Each line of data below must be printed exactly as written, with any pictures removed.
DATA EXTRACT START
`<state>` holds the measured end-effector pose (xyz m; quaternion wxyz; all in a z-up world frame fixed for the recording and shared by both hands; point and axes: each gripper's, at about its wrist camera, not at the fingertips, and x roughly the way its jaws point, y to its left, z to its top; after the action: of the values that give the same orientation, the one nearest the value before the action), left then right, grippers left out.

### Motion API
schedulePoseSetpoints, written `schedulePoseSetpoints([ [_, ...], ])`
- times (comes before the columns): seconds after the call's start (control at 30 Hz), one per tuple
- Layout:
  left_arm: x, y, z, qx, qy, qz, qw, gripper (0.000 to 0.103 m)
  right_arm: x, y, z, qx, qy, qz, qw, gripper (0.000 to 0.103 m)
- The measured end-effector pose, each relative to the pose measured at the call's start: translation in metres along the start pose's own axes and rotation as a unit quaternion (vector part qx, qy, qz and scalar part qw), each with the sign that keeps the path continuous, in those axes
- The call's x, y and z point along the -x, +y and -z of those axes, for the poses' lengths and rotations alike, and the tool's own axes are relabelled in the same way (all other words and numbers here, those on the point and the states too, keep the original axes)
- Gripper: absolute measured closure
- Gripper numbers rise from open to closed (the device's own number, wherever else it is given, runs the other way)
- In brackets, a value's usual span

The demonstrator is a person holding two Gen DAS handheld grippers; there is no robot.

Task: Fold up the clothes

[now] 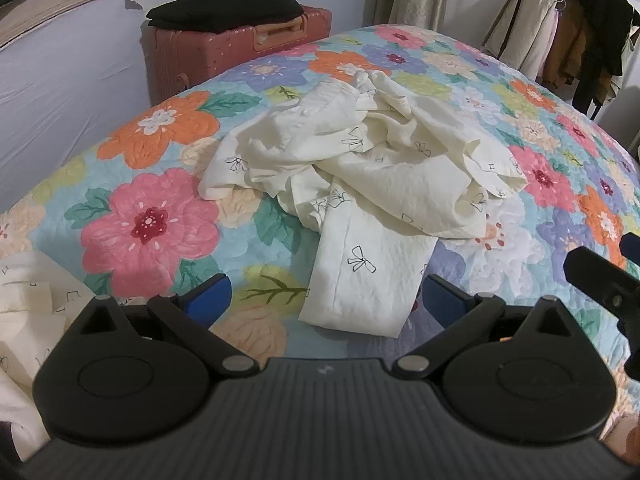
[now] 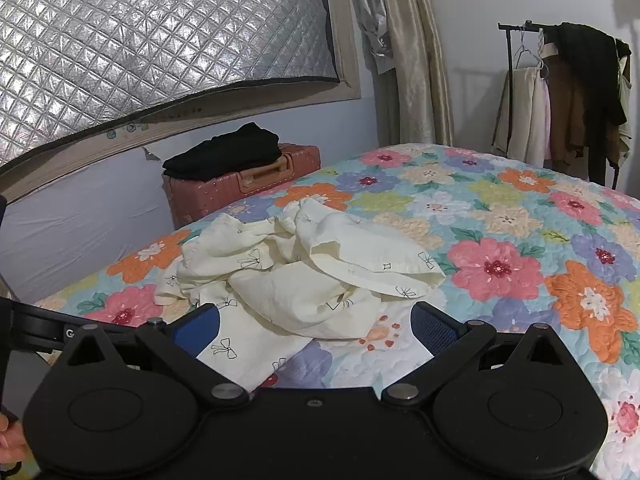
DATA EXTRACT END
• [WRITTEN RESPONSE]
`<state>` holds the measured end-effector pose (xyz m; quaternion wxyz; all in a z-up world frame fixed for the recording and shared by both hands; point and axes: each gripper's, at about its wrist camera, not at the fingertips, and x roughly the way its jaws point, y to its left, z to its top; after the action: of the values that give the same orientation, the one nearest the value before the action), left then right, grippers left out.

### Motion API
schedulePoseSetpoints, written `schedulePoseSetpoints([ [_, ...], ])`
- times (comes before the columns): seconds after the call's start (control at 30 Hz), one per tuple
- Layout:
  left_arm: x, y, z, qx, qy, qz, qw, gripper (0.000 to 0.103 m)
  right_arm: x, y, z, qx, qy, qz, qw, gripper (0.000 to 0.103 m)
- The measured end-effector pose, each relative to the pose measured at the call's start: translation in metres along the start pose's own axes and rotation as a unit quaternion (vector part qx, qy, qz and scalar part qw), each with the sign that keeps the path continuous, in those axes
- The call's x, y and z point along the -x, +y and -z of those axes, for the poses' lengths and rotations alike, and the tool's own axes are relabelled in the same way (all other words and numbers here, those on the point and the states too, keep the original axes)
- Gripper: absolute measured closure
- Gripper numbers rise from open to closed (the device's own number, wherever else it is given, runs the other way)
- In brackets, a value's usual span

The demonstrator is a person holding two Gen DAS handheld grippers; there is no robot.

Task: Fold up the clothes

[now] 
[now] 

The output above is the complete answer.